Exercise prompt
Below are records with pictures; copy word for word only the lines between the line with "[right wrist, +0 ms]" and the line with "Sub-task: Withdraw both", inclusive, and drop the pictures.
+ + + + +
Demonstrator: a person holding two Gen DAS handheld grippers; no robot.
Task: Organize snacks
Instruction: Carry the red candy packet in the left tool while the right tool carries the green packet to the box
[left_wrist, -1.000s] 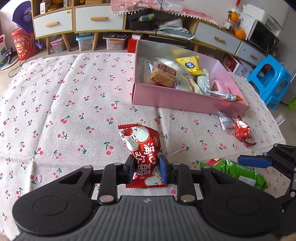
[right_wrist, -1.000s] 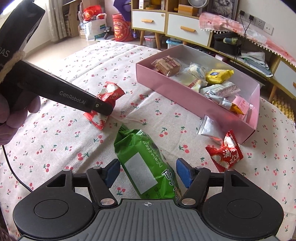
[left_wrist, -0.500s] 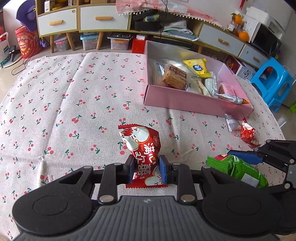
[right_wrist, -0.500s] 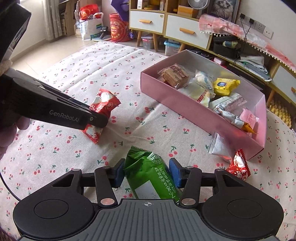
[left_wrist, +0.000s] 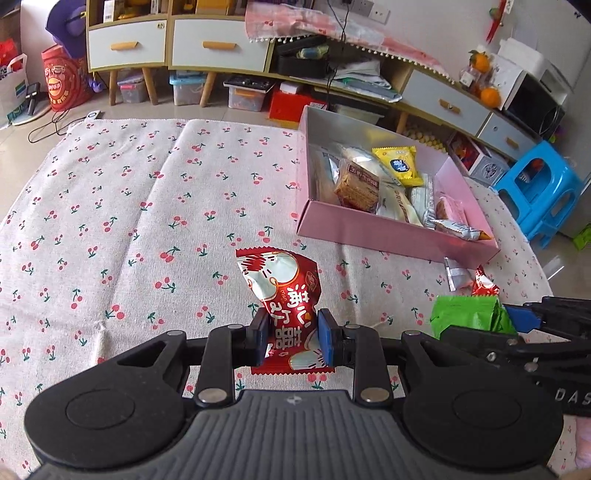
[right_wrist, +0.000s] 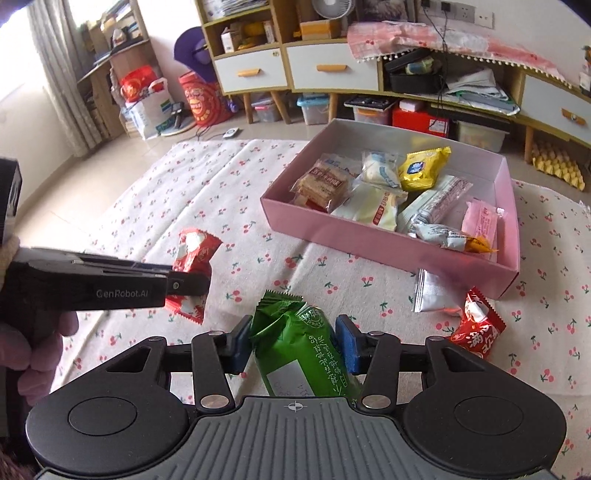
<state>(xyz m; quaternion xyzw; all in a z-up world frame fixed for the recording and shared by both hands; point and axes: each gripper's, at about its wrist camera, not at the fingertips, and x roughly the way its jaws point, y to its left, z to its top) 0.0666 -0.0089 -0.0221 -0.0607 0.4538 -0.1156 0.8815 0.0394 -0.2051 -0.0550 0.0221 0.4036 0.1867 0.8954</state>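
Left gripper (left_wrist: 291, 341): fingers clamped on red snack packet (left_wrist: 282, 284).
Right gripper (right_wrist: 293, 343): fingers just closed onto green packet (right_wrist: 295, 343).
Nearby: pink box (right_wrist: 369, 236), silver sachet (right_wrist: 430, 291), second red packet (right_wrist: 476, 325) on tabletop (left_wrist: 129, 221).

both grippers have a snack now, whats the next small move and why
Probably carry both packets over to the pink box and release them inside. The left gripper is shut on the red packet, and the right gripper, whose jaws have just been closing, clamps the green packet. The box is open and already holds other snacks.
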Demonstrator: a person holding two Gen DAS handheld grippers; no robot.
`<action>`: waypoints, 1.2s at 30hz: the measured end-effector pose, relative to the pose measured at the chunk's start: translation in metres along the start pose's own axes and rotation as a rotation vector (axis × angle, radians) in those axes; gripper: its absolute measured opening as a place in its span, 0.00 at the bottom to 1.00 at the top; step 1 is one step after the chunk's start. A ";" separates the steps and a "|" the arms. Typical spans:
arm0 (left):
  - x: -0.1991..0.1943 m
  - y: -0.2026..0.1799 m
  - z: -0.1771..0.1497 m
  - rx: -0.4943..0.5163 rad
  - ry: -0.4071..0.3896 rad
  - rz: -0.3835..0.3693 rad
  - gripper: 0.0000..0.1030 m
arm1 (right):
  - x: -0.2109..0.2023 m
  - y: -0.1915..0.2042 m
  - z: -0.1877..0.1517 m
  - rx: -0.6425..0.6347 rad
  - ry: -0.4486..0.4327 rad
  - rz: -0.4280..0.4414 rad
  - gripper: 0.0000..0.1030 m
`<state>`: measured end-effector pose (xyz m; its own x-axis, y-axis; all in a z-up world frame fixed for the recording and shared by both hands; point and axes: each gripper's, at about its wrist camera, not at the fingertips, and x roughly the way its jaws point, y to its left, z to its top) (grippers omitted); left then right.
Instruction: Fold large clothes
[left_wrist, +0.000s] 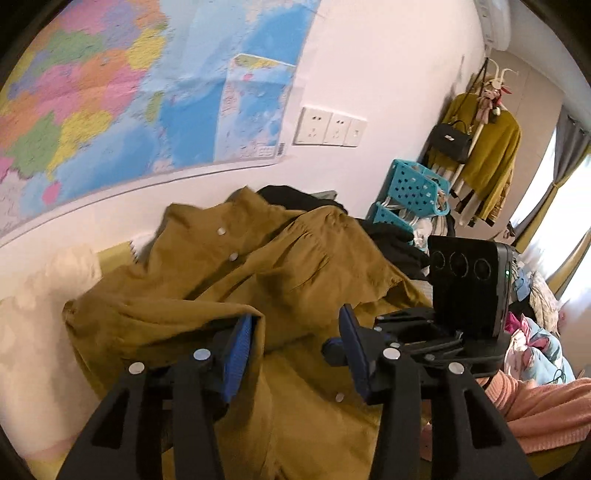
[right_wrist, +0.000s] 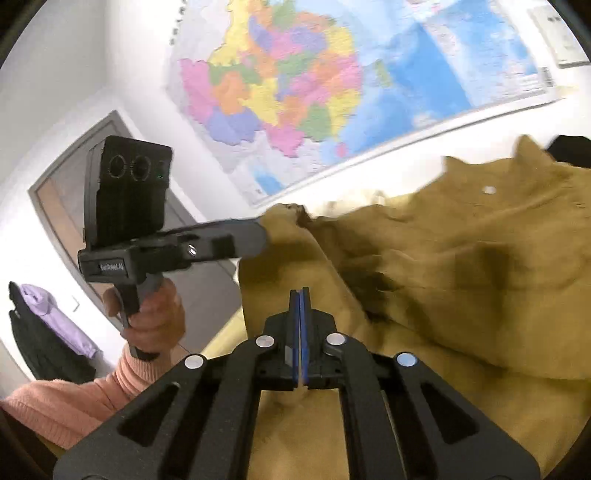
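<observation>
A large mustard-brown shirt (left_wrist: 258, 266) with white buttons lies crumpled on the bed, collar toward the wall. It also fills the right wrist view (right_wrist: 461, 280). My left gripper (left_wrist: 295, 332) is open just above the shirt, a fold of cloth draped against its left blue pad (left_wrist: 240, 350). The left gripper also shows in the right wrist view (right_wrist: 258, 232), its tip buried in the shirt's edge. My right gripper (right_wrist: 300, 314) has its blue pads pressed together over the shirt; whether cloth sits between them I cannot tell. The right gripper's body shows in the left wrist view (left_wrist: 469, 288).
A map (left_wrist: 129, 103) covers the wall behind the bed. Teal baskets (left_wrist: 413, 192) and dark clothes (left_wrist: 391, 240) lie at the back. A coat rack (left_wrist: 487, 147) holds a yellow garment and black bag. A cream pillow (left_wrist: 40, 332) lies left. More laundry (left_wrist: 535, 332) is piled right.
</observation>
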<state>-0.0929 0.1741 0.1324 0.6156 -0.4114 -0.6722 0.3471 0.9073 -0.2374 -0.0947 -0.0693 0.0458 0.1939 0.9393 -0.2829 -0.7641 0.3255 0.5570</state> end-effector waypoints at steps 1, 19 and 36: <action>0.007 -0.002 0.002 0.006 0.013 0.003 0.43 | -0.001 0.000 -0.003 -0.001 0.012 -0.006 0.46; -0.043 0.020 -0.009 -0.045 -0.113 -0.020 0.84 | 0.116 -0.002 -0.030 0.003 0.171 0.016 0.06; 0.045 0.077 -0.060 -0.122 0.087 0.273 0.87 | -0.047 -0.102 -0.014 0.256 0.011 -0.315 0.86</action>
<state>-0.0810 0.2303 0.0417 0.6094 -0.1465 -0.7792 0.0863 0.9892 -0.1185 -0.0344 -0.1478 -0.0089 0.3868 0.7886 -0.4781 -0.4898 0.6149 0.6180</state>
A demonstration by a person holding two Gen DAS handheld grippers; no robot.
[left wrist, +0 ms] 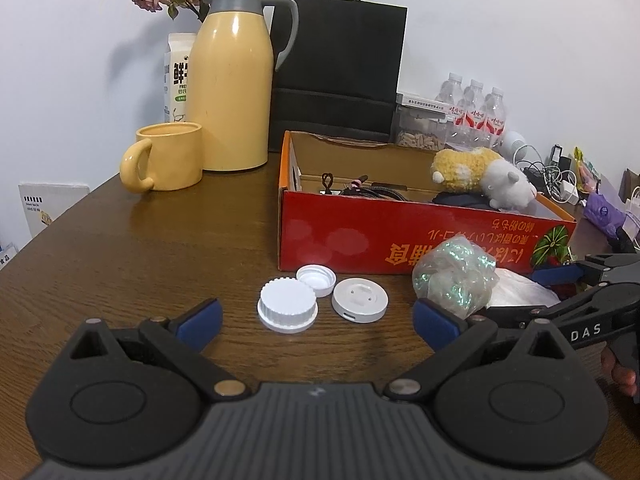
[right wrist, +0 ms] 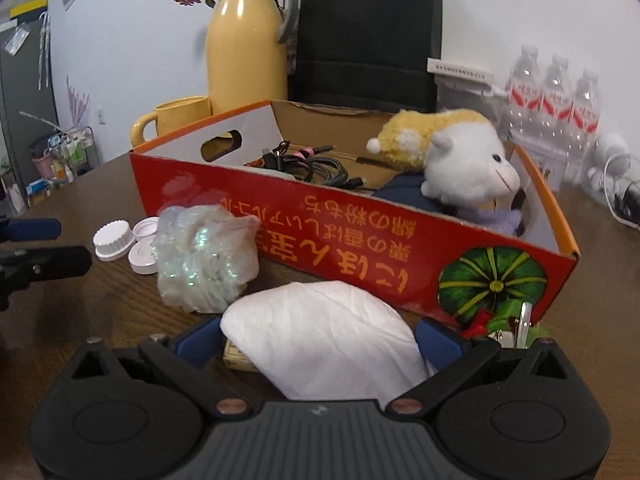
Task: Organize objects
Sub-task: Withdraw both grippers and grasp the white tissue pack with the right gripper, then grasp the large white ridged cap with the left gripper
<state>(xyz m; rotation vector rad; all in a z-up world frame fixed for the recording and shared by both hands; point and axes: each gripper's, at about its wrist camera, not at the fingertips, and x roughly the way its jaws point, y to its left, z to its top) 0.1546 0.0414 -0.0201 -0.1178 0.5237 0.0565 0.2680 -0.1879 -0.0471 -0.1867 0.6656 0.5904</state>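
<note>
My left gripper [left wrist: 318, 322] is open and low over the wooden table [left wrist: 140, 248]. Just ahead of its fingers lie a white ribbed cap [left wrist: 287, 308], a smaller white cap [left wrist: 316, 279] and a round white disc [left wrist: 359, 299]. A crumpled iridescent plastic wad [left wrist: 456, 280] [right wrist: 204, 260] sits to their right. My right gripper [right wrist: 320, 340] is open, with a white soft bundle [right wrist: 324, 336] lying between its blue pads. Behind everything stands a red cardboard box [left wrist: 400, 232] [right wrist: 320, 240] holding a plush toy [right wrist: 452, 160] and dark cables [right wrist: 316, 166].
A yellow thermos [left wrist: 230, 80], a yellow mug [left wrist: 168, 158], a milk carton [left wrist: 176, 76] and a black paper bag [left wrist: 340, 72] stand behind the box. Water bottles [right wrist: 556, 100] and loose chargers [left wrist: 556, 176] are at the right. A small green and red clip [right wrist: 508, 320] lies by the box corner.
</note>
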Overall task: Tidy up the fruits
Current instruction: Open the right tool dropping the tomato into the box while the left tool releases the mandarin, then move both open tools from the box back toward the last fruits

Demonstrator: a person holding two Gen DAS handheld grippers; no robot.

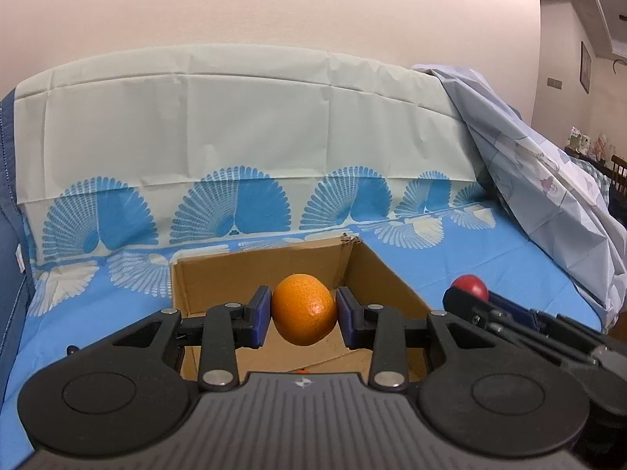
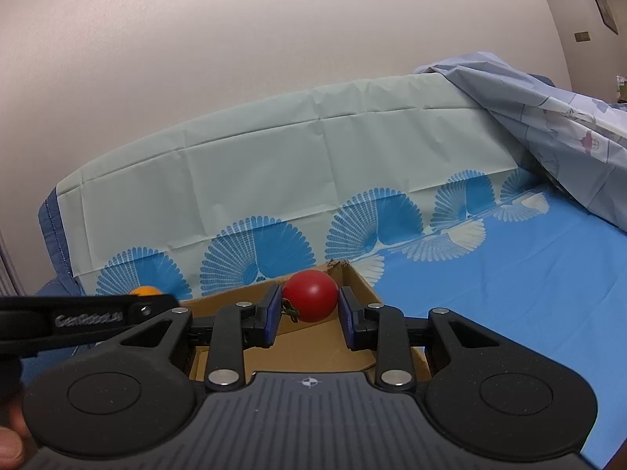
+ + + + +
Answer to this problem
[right wrist, +0 ms] 
Task: Organize objects
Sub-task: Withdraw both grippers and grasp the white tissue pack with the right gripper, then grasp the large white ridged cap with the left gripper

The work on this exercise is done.